• _Work to complete_:
Examine the data line by line and report how many lines include the word "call", with no additional output.

• _Provided data_:
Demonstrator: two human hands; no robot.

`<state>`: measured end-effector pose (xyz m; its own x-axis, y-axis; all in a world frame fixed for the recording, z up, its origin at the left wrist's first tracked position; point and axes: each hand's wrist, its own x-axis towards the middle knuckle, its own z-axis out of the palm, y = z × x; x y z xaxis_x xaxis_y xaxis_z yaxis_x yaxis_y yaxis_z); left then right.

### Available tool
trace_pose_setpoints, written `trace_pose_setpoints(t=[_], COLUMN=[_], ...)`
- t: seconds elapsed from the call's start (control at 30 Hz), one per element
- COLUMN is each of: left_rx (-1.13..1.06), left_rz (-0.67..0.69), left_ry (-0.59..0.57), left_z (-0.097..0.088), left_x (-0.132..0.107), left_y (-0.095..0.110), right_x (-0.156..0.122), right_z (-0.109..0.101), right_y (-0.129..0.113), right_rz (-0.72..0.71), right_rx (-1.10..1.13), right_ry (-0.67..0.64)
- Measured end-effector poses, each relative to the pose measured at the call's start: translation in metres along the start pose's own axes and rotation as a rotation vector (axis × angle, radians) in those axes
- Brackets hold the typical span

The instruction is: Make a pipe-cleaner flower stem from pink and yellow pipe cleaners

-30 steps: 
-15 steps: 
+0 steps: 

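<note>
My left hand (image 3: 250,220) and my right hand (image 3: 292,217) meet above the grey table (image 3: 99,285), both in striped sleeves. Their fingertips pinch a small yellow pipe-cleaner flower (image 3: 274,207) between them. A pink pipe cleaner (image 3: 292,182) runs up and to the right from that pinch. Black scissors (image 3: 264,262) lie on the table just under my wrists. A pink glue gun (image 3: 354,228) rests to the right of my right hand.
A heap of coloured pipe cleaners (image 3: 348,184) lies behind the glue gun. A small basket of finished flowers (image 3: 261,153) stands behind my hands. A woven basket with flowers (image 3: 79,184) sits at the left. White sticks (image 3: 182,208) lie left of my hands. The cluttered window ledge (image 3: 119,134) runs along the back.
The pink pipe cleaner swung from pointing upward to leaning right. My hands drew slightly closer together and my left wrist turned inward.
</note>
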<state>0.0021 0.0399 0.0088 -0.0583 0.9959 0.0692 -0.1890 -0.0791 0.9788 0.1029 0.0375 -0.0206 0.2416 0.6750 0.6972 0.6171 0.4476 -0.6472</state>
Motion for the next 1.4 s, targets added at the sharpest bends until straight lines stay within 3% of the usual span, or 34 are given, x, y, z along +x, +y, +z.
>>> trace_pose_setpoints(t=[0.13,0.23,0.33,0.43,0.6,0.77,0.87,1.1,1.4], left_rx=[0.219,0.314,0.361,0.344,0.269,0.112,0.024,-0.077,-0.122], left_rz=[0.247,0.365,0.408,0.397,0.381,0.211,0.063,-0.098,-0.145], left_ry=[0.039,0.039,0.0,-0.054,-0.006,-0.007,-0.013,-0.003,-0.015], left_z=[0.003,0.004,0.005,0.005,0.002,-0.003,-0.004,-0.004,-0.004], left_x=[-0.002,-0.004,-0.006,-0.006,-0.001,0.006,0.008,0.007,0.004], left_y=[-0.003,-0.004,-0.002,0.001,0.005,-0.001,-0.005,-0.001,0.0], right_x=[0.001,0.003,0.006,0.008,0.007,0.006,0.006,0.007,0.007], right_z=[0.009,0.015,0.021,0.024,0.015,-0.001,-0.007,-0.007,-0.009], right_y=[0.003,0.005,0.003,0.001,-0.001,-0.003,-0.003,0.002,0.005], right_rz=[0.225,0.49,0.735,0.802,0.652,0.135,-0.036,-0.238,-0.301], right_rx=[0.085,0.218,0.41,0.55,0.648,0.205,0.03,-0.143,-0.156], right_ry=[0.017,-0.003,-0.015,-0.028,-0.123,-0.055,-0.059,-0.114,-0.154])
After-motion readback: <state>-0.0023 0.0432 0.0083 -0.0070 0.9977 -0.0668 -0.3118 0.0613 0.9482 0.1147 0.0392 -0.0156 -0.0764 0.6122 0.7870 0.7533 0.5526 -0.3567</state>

• _Response below_:
2